The human rights activists say the government should not take back-to-back statements from the UN and global human rights organisations lightly, and has warned that failure to resolve the issue at home could attract international interference.
“If our government and the parties are thinking they can derail the process then they are wrong. The sooner they resolve the issue at home the better,” Kapil Shrestha, professor at Tribhuvan University and former member of the National Human Rights Commission told the Post.
In April, five UN rapporteurs under the High Commissioner for Human Rights wrote to Minister for Foreing Affairs Pradeep Gyawali seeking transparency and proper consultation before selecting members and chairpersons in the Truth and Reconciliation Commission and the Commission on the Investigation of Enforced Disappearance. They had also demanded the government to urgently initiate a process to amend the Act with appropriate consultation with victims, families of victims, civil society and the national human rights commission.
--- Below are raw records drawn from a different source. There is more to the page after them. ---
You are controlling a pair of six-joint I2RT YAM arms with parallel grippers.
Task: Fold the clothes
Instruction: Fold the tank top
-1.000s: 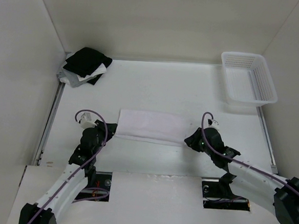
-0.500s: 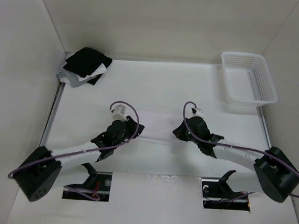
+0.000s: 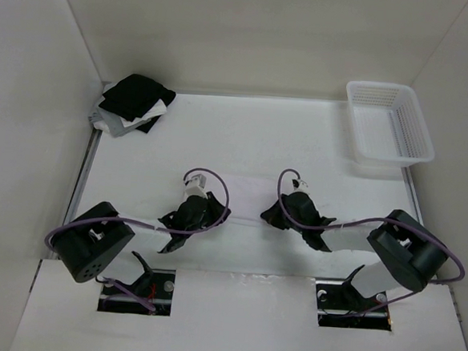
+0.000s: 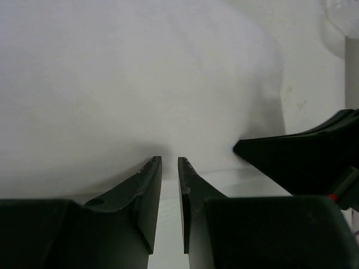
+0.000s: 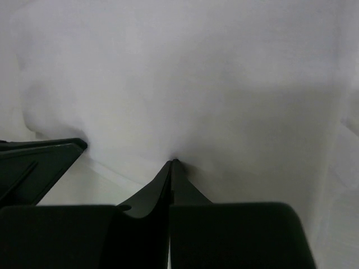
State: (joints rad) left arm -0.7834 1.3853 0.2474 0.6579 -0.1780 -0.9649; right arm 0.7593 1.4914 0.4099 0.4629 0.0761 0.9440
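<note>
Two grippers: the left gripper [image 4: 169, 161] and the right gripper [image 5: 172, 162] sit low and near each other at mid-table, left at 9 o'clock of the cloth, right at 3 o'clock.
Right jaws: pressed flat together, with the white tank top [image 5: 179, 78] puckering to a point at their tips, so they pinch a small bite of fabric.
Left jaws: nearly together with a thin slot between them. Fabric draws down to the tips, so this reads as a pinch on a thicker fold, though the slot hides how much is caught.
Cloth position: bunched between the two grippers on the table [image 3: 245, 136], white on white, its edges hard to trace from above.
Slip risk: the fabric is thin and the right bite shallow, so any pull toward 9 o'clock could tug it free and drop that end short of the fold line.
Layer risk: if the left jaws hold only the upper layers, the lower ones stay behind and the fold comes out crooked.
Collision risk: the fingertips are close together, so more travel inward could knock them together.
Strap risk: the narrow straps cannot be seen and may trail out of the fold.
Bystanders: the dark pile [image 3: 133, 102] at 10 o'clock and the basket [image 3: 389, 122] at 2 o'clock lie well apart from the work.
</note>
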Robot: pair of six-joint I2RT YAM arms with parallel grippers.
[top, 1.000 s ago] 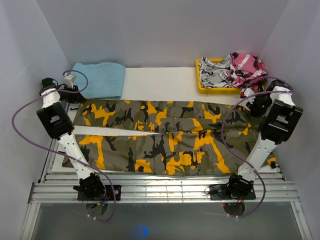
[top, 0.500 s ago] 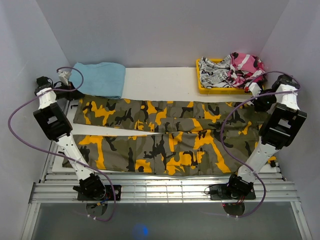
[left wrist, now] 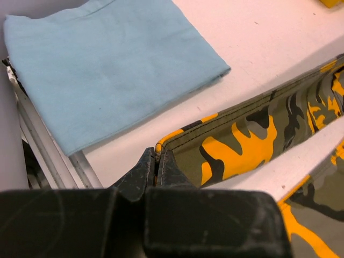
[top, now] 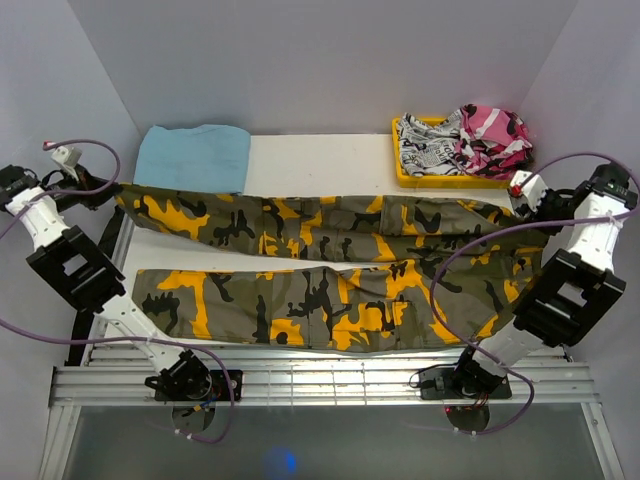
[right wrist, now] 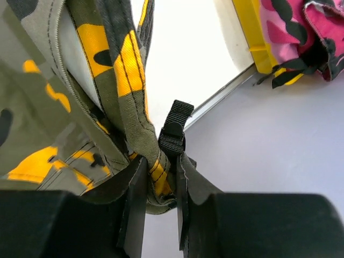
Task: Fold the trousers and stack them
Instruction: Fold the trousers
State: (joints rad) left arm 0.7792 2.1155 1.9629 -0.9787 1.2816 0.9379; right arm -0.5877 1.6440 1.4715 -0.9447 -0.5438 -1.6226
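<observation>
Left hand (left wrist: 157, 159) is pressed together right on the hem corner of the far leg, just in front of the blue cloth (top: 190, 158), at its left corner. The trousers (top: 320, 300) stretch along the counter (top: 320, 160) from in front of the cloth off to its right. The near leg lies flat and the far leg looks pulled taut between both hands. Right hand (right wrist: 160, 172), way right of the cloth, is pinching the waist edge next to a black webbing tab (right wrist: 173, 129).

My guess is the step is folding the far leg over the near one. So move both hands at the same pace, keep the fabric tight, and land edge on edge.

Far right of the cloth sits a yellow tray (top: 440, 181) of other clothes. No brand or label is readable, and the black-and-white print (top: 425, 150) is too small to make out.
</observation>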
The government has not taken any visible steps to this effect.
Similarly, in July last year, Amnesty International, the ICJ and TRIAL International called on the government of Nepal to heed to the concerns of victims of the conflict-era human rights abuses by embarking on an effective and transparent consultative process.
Government officials say as transitional justice is not just a legal but a political process and negotiations are ongoing.
“The transitional justice process cannot conclude without political consensus,” said Man Bahadur Aryal, joint-secretary at the Ministry of Law and Justice. “The government and the concerned parties are working to find a common understanding.”